#### [Task to carry out]
The result should be the listing below, restated exactly, with its pictures left out.

Segment Open

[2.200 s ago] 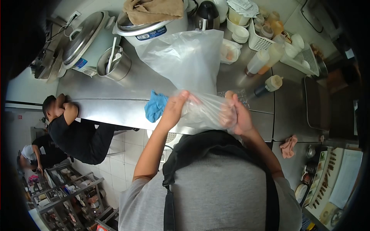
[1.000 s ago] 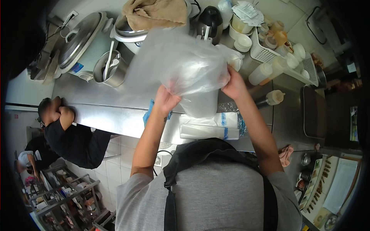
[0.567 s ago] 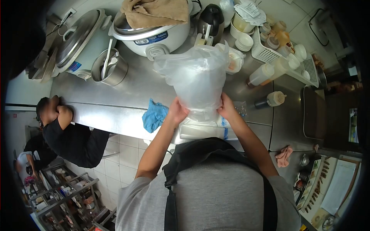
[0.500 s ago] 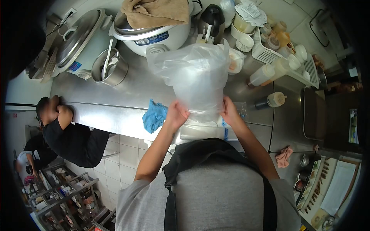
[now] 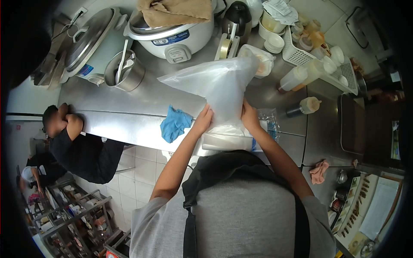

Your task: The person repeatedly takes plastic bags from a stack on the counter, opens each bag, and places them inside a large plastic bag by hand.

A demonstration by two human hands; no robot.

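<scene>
A clear plastic bag (image 5: 223, 92) stands up between my hands, wide and puffed at the top, its upper left corner pointing out to the side. My left hand (image 5: 204, 119) pinches its left edge low down. On the opposite edge my right hand (image 5: 249, 115) grips the bag with fingers partly hidden behind the plastic. Below, near my body, lies a stack of flat plastic bags (image 5: 228, 141) with some blue print. A crumpled blue cloth (image 5: 175, 124) rests on the steel counter (image 5: 150, 92) left of my left hand.
Two rice cookers (image 5: 172, 41) and a steel pot (image 5: 125, 73) with utensils stand at the back left. A tape dispenser (image 5: 225, 48) sits behind the bag. Sauce bottles (image 5: 294, 79) and a white basket (image 5: 297, 55) are at right. Two people (image 5: 86, 150) are at far left.
The bag has narrowed and flattened, its top left corner now drawn to a point. Both hands have risen slightly on the bag and come closer together.
</scene>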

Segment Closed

#### [Your solution]
[2.200 s ago] 
[1.000 s ago] 
[0.567 s ago] 
[0.500 s ago] 
[now] 

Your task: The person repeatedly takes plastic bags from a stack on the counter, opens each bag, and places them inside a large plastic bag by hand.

A demonstration by two human hands; no robot.

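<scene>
A clear plastic bag (image 5: 223, 92) stands up between my hands, wide and puffed at the top, its upper left corner pointing out to the side. My left hand (image 5: 204, 119) pinches its left edge low down. On the opposite edge my right hand (image 5: 249, 115) grips the bag with fingers partly hidden behind the plastic. Below, near my body, lies a stack of flat plastic bags (image 5: 228, 141) with some blue print. A crumpled blue cloth (image 5: 175, 124) rests on the steel counter (image 5: 150, 92) left of my left hand.
Two rice cookers (image 5: 172, 41) and a steel pot (image 5: 125, 73) with utensils stand at the back left. A tape dispenser (image 5: 225, 48) sits behind the bag. Sauce bottles (image 5: 294, 79) and a white basket (image 5: 297, 55) are at right. Two people (image 5: 86, 150) are at far left.
The bag has narrowed and flattened, its top left corner now drawn to a point. Both hands have risen slightly on the bag and come closer together.
</scene>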

The exercise contains no remaining tasks.